(ACTION ITEM)
Print the data once more, exactly as given. Drop the pictures.

[Start of section]

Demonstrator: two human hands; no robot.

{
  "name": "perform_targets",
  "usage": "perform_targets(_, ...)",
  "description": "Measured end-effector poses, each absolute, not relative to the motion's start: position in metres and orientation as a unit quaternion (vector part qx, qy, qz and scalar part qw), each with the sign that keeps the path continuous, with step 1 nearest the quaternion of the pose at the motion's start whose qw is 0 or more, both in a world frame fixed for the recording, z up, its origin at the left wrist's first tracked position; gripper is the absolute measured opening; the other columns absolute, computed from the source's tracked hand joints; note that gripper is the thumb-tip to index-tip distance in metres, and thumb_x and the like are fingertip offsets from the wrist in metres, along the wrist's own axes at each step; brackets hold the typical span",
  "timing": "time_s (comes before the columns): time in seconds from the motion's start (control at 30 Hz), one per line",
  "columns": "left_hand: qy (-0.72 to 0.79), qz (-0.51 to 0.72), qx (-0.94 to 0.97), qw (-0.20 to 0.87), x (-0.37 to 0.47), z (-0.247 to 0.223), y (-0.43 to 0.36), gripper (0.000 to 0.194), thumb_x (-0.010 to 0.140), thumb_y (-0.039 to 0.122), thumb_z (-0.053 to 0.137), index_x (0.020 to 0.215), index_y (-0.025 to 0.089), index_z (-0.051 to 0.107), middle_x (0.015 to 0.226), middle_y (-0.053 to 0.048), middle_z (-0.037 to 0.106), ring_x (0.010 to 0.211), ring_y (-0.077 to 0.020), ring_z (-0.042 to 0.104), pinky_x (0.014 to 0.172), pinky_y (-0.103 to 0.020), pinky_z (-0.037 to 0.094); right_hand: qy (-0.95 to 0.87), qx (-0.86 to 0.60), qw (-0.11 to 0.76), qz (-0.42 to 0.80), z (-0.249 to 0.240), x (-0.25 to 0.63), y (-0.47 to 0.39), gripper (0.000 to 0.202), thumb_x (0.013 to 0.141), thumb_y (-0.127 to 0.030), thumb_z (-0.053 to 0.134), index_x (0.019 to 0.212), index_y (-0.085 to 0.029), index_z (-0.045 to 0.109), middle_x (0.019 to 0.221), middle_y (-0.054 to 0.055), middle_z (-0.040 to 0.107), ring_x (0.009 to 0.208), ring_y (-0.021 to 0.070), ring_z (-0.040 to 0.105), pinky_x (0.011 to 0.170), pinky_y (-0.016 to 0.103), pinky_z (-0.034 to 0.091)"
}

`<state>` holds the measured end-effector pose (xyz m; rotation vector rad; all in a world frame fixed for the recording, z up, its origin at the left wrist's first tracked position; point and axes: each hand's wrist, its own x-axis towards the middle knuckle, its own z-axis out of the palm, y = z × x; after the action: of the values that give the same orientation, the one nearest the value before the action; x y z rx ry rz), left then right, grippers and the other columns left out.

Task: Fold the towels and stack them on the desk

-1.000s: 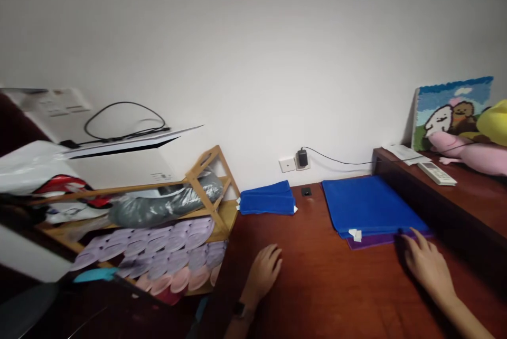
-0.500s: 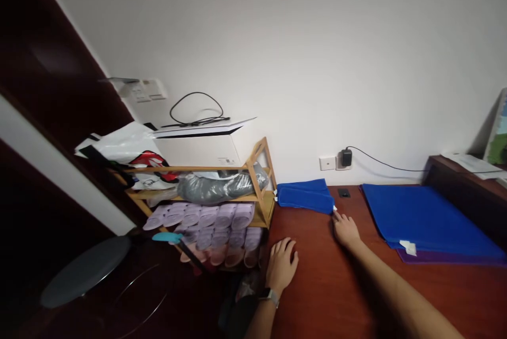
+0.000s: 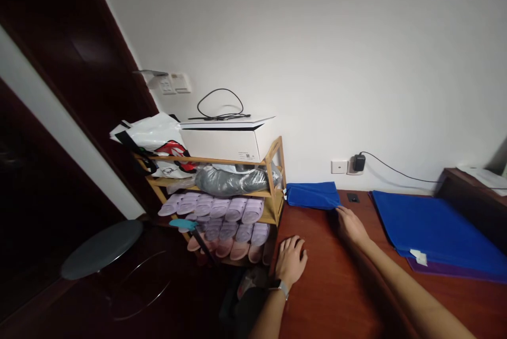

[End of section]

(ANSWER FOR THE TASK)
Demonstrator: two human hands; no robot.

{
  "name": "perform_targets",
  "usage": "perform_targets(_, ...)",
  "description": "Measured end-effector poses, each absolute, not relative to the motion's start: position in metres and orientation as a unit quaternion (vector part qx, qy, qz and scalar part qw), each with the sign that keeps the path continuous, with step 1 nearest the quaternion of the pose at the motion's start whose qw is 0 or more, both in a world frame fixed for the recording, z up, its origin at the left wrist's first tracked position; gripper is the absolute measured opening; the other columns absolute, computed from the source's tracked hand joints; note that gripper is the thumb-tip to index-tip distance in metres, and thumb_x and the like are fingertip offsets from the wrist in metres, along the wrist's own axes at each step; brackets hold the typical span",
  "timing": "time_s (comes before the columns): time in seconds from the motion's start (control at 30 Hz), one per line",
  "columns": "left_hand: qy (-0.72 to 0.79), qz (-0.51 to 0.72), qx (-0.94 to 0.97), qw (-0.20 to 0.87), x (-0.37 to 0.47), z (-0.247 to 0.223), y (-0.43 to 0.36), gripper (0.000 to 0.194), thumb_x (-0.010 to 0.140), thumb_y (-0.039 to 0.122), thumb_z (-0.053 to 0.137), index_x (0.020 to 0.215), index_y (-0.025 to 0.089), index_z (-0.051 to 0.107), middle_x (0.015 to 0.226), middle_y (-0.053 to 0.048), middle_z (-0.037 to 0.106), ring_x (0.010 to 0.211), ring_y (-0.077 to 0.020), ring_z (-0.042 to 0.104), pinky_x (0.014 to 0.172), pinky_y (-0.103 to 0.020), pinky_z (-0.037 to 0.094); right_hand: qy (-0.95 to 0.87), qx (-0.86 to 0.60), qw (-0.11 to 0.76), qz (-0.42 to 0.80), z (-0.249 to 0.240), x (-0.25 to 0.63), y (-0.47 to 0.39), gripper (0.000 to 0.202), thumb_x (0.013 to 0.141), thumb_y (-0.127 to 0.030), thumb_z (-0.053 to 0.134), index_x (0.019 to 0.212), index_y (-0.085 to 0.029), index_z (-0.045 to 0.109), middle_x (0.019 to 0.221), middle_y (-0.054 to 0.055), middle_z (-0.040 to 0.107), ring_x (0.009 to 0.208), ring_y (-0.021 to 0.070), ring_z (-0.040 to 0.105), pinky_x (0.011 to 0.170), pinky_y (-0.016 to 0.103), pinky_z (-0.034 to 0.091)"
}

`<state>` holds the measured end-effector pose (xyz m; rotation vector rad; all in a world frame fixed for the recording, z up, its origin at the left wrist's first tracked position; point and axes: each hand's wrist, its own x-axis towards the middle knuckle, its own z-axis out of the palm, y = z × x; after the action: of the values that give the same orientation, the one nearest the value before the action; x y z rx ry rz), left then right, grippers and the other columns left out.

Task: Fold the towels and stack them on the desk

-1.000s: 
-0.500s: 
+0.000s: 

Nothing else is needed to finish the exercise.